| Task brief |
Please reproduce the data below exactly, from the first line through the line containing "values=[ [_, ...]", and leave every later line out.

| Data below |
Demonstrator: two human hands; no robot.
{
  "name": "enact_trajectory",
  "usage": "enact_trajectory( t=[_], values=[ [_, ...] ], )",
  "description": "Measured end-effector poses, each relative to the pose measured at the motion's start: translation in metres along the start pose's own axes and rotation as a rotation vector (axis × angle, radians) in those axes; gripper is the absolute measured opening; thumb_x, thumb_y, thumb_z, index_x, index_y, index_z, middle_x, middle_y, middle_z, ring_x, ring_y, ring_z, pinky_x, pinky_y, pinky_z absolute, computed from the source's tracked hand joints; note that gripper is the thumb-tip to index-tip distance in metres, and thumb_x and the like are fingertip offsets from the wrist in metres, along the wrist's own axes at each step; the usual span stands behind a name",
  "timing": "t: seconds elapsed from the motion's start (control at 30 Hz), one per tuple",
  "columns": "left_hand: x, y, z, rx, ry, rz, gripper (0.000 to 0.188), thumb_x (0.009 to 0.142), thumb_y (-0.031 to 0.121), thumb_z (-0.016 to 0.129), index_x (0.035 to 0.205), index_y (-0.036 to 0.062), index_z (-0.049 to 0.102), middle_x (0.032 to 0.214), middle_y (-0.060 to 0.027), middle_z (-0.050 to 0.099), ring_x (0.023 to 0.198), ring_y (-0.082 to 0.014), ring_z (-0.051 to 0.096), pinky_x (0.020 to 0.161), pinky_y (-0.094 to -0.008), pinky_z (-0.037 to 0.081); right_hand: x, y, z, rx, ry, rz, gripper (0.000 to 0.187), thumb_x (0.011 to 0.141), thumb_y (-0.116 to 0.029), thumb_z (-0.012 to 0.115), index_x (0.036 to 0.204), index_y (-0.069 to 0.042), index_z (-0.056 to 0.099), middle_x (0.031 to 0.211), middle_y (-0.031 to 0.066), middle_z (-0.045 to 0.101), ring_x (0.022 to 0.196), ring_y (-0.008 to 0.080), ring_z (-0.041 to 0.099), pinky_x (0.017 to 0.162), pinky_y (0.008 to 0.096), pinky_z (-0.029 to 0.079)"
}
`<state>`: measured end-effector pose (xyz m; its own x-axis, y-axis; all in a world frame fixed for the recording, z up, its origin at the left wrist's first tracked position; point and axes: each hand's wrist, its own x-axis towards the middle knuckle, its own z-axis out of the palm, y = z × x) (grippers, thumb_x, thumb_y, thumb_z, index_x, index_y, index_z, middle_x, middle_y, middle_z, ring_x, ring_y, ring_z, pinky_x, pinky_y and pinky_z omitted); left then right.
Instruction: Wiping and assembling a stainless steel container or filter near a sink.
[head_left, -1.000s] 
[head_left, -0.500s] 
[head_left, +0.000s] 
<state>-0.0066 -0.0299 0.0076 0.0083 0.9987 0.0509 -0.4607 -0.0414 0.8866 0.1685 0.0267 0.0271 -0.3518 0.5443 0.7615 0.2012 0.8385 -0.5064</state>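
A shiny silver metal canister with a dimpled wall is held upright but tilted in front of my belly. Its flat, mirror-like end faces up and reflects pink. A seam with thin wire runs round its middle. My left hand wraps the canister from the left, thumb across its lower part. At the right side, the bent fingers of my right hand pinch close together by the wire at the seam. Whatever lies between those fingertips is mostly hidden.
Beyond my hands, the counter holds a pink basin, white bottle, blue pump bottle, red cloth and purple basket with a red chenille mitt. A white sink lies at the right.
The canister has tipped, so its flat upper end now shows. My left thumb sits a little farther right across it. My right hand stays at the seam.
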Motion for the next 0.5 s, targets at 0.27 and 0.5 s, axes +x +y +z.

| Exercise answer |
Demonstrator: two human hands; no robot.
{
  "name": "enact_trajectory",
  "usage": "enact_trajectory( t=[_], values=[ [_, ...] ], )",

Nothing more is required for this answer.